Mit einem Großeinsatz von Panzern und Kampfhubschraubern will die israelische Armee tödliche Raketenangriffe militanter Palästinenser aus dem Gazastreifen stoppen. "Tage der Buße", so der Name der vom israelischen Sicherheitskabinett beschlossenen Offensive, hat Ministerpräsident Ariel Scharon verordnet. Wie aus Sicherheitskreisen verlautete, gab Verteidigungsminister Schaul Mofas den Soldaten mit auf den Weg, dass die Militanten "einen Preis" zahlen müssten. Palästinenserpräsident Jassir Arafat forderte die Einberufung des Weltsicherheitsrats. Arafat nannte die Offensive, bei der seit Dienstagabend mehr als 50 Palästinenser getötet wurden, "barbarisch" und "kriminell".
Als Gegenreaktion zur Großoffensive haben militante Palästinenser jetzt den Samstag zu einem "Tag des Zorns" ausgerufen. Die Al-Aksa-Brigaden forderten die Geschäfte in den Autonomiegebieten zum Ausstand auf und drohten Streikbrechern mit Sanktionen. Im Gazastreifen lag das Geschäftsleben daraufhin weitgehend lahm. Der palästinensische Ministerpräsident Ahmed Kureia, dessen Rücktritt die Al-Aksa-Brigaden forderten, rief sein Kabinett zu einer Krisensitzung zusammen.

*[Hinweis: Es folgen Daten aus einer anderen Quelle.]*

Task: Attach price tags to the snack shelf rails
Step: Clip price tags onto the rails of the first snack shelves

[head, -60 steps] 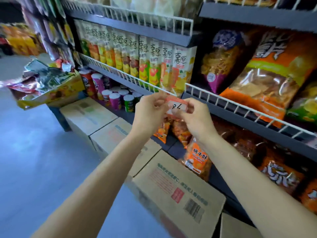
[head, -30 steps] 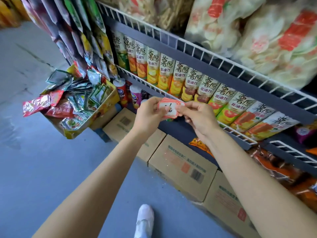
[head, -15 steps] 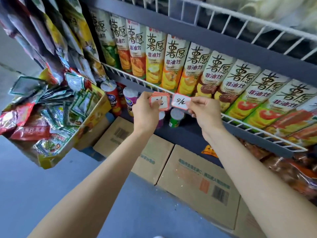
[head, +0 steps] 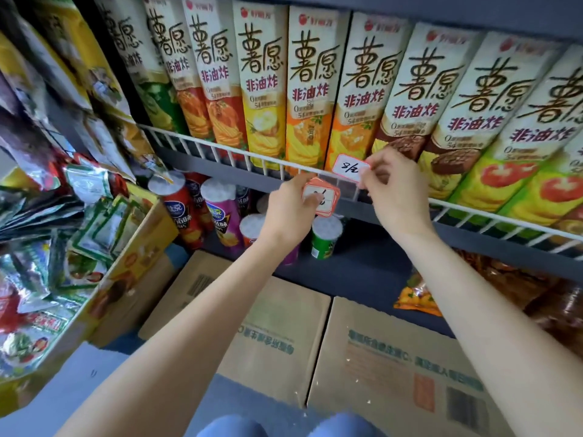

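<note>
While both hands work at the front of the snack shelf, the right hand point(head: 398, 197) pinches a single price tag point(head: 351, 169) by its right edge and holds it against the white wire rail point(head: 227, 152), just in front of an orange-fronted box. That tag is a small white card with rounded corners and a thin red-orange border, with handwritten dark figures that look like "3/2", tilted slightly down to the right. Just below and to the left, the left hand point(head: 291, 209) grips a small stack of tags point(head: 320, 197) of the same kind, thumb laid across the top card so its writing is partly covered; how many cards are in the stack cannot be counted. Ten tall chip boxes point(head: 262, 89) stand side by side behind the rail, all with the same large dark lettering, their lower halves green, red, yellow, orange, brown and tomato-patterned. On the shelf beneath stand about six round chip cans point(head: 217, 212), some hidden behind the left wrist, among them red, purple and green ones with pale lids. Three cardboard cartons point(head: 277, 335) lie flat on the floor under the shelves. At the left, one yellow display box point(head: 138, 247) holds a heap of small foil packets, and more bags point(head: 79, 74) hang above it.
</note>
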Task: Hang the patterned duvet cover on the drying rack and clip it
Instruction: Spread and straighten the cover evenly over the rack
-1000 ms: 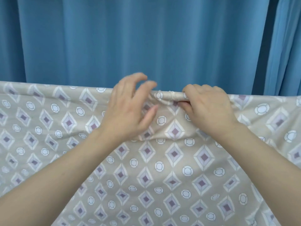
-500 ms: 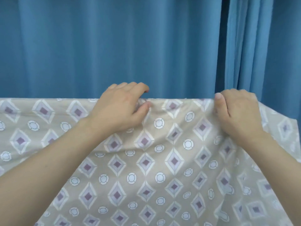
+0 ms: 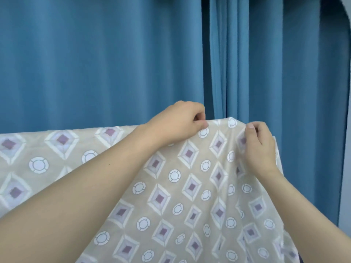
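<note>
Head view: the duvet cover [image 3: 190,186] hangs in front of the blue curtain [image 3: 95,63]; the left hand [image 3: 176,122] and right hand [image 3: 260,147] each pinch its top fold in a narrow grip. The fabric appears thin, soft and light; hold along the top edge, near the right corner.

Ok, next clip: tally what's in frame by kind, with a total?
Hands: 2, left hand and right hand, both pinching the cover's top edge.
Patterned duvet cover: 1.
Blue curtain panels: 2, left panel and right panel.
Clips: 0 visible.
Total: 5.
</note>
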### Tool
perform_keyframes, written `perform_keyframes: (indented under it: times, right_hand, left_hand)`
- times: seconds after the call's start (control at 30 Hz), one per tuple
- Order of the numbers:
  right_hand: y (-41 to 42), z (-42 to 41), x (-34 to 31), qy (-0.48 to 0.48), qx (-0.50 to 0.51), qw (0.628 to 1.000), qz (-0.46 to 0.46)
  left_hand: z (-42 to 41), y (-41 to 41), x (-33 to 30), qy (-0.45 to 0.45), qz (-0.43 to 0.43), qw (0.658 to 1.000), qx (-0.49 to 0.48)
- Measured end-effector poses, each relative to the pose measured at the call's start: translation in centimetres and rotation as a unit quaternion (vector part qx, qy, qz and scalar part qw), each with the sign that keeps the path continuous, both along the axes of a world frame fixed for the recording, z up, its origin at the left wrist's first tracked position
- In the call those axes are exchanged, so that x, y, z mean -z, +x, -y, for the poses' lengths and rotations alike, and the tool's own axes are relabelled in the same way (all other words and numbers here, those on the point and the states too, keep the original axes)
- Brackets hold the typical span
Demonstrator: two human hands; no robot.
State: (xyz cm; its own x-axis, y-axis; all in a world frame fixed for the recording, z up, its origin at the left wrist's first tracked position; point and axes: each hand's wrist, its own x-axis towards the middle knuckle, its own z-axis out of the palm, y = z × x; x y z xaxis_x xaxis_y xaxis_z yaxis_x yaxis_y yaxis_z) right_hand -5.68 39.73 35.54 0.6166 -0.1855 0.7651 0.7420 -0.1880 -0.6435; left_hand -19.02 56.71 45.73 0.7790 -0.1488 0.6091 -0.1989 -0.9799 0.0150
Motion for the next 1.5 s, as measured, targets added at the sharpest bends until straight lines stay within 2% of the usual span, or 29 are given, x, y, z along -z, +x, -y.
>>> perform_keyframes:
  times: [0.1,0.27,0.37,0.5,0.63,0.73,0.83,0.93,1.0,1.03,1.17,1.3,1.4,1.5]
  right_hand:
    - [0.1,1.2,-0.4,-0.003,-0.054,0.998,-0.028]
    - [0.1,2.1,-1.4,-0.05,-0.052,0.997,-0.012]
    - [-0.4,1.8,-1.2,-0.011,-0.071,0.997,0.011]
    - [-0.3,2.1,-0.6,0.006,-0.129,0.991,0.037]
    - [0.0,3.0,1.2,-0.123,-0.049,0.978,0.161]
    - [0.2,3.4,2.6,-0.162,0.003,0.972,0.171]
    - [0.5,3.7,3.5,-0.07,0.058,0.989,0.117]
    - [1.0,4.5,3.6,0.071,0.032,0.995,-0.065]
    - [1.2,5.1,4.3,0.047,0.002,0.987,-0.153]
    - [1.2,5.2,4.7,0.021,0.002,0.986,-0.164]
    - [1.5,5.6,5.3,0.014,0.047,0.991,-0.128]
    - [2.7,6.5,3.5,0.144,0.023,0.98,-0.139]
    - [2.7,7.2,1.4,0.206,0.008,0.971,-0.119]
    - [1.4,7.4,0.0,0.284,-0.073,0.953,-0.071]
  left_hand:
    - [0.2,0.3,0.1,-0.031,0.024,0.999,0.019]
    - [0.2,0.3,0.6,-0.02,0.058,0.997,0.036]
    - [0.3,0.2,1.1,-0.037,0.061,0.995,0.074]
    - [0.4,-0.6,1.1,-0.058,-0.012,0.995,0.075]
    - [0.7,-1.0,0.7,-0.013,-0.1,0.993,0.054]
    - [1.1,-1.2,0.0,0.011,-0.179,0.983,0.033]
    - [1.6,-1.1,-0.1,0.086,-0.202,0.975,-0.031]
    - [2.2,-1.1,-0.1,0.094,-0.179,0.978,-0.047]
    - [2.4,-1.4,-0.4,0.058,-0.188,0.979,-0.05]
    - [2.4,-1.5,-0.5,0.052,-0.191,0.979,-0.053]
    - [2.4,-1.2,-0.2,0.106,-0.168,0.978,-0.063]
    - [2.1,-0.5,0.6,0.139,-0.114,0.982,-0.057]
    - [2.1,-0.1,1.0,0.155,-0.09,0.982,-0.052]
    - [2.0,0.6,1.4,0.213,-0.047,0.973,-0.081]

Militärische Offensive nach Raketenangriff
Das israelische Kabinett beschloss die Offensive nach einem palästinensischen Raketenangriff auf die israelische Grenzstadt Sderot, bei dem zwei Vorschulkinder getötet worden waren. Obwohl die israelischen Streitkräfte danach einen neun Kilometer breiten Korridor im Gazastreifen besetzten, um die Grenzorte aus der Reichweite der Kassam-Raketen zu bringen, schlug am Freitag wieder ein palästinensisches Geschoss in Sderot ein. Es gab keine Opfer.
Mindestens neun Palästinenser aus dem Gazastreifen wurden am frühen Samstagmorgen bei zwei verschiedenen Zwischenfällen von israelischen Soldaten getötet. Vier bewaffneten Palästinensern gelang es, den Sperrzaun um den Gazastreifen zu überwinden und mehrere hundert Meter weit auf israelisches Gebiet vorzudringen. Sie wurden aber entdeckt und bei einem Feuergefecht nach Armee-Angaben von Soldaten getötet. Zu der Aktion bekannten sich die Hamas und die Al-Aksa-Brigaden.
Zuvor waren bei einem israelischen Luftangriff auf das Flüchtlingslager Dschabalia im nördlichen Gazastreifen mindestens fünf Palästinenser ums Leben gekommen, wie palästinensische Augenzeugen berichteten. Nach israelischen Angaben gehörten vier der Männer der radikalen Organisation Islamischer Dschihad an.
"Abzug aus Gazastreifen wird nicht verschoben"
Ungeachtet der anhaltenden Gewalt betonte der israelische Oppositionsführer Schimon Peres am Freitag bei den Vereinten Nationen, der Zeitplan für den von der Regierung geplanten Rückzug aus dem Gazastreifen bleibe unangetastet. Ministerpräsident Ariel Scharon habe ihm dies noch am Morgen versichert. Die USA ermahnten Israel, die militärische Antwort auf den Raketenangriff zu mäßigen. Israel habe ein Recht auf Selbstverteidigung, die angewendete Gewalt müsse aber verhältnismäßig sein, sagte ein Sprecher des US-Außenministeriums, Adam Ereli. Opfer unter der Zivilbevölkerung sollten verhindert und die humanitären Konsequenzen für die Bevölkerung so gering wie möglich gehalten werden. "Diese Art von Opfern können unsere Anstrengungen, einen dauerhaften Frieden zu erreichen, nur komplizierter machen", sagte Ereli. Die Europäische Union kritisierte ebenfalls die Offensive und warf Israel vor, unverhältnismäßig zu reagieren.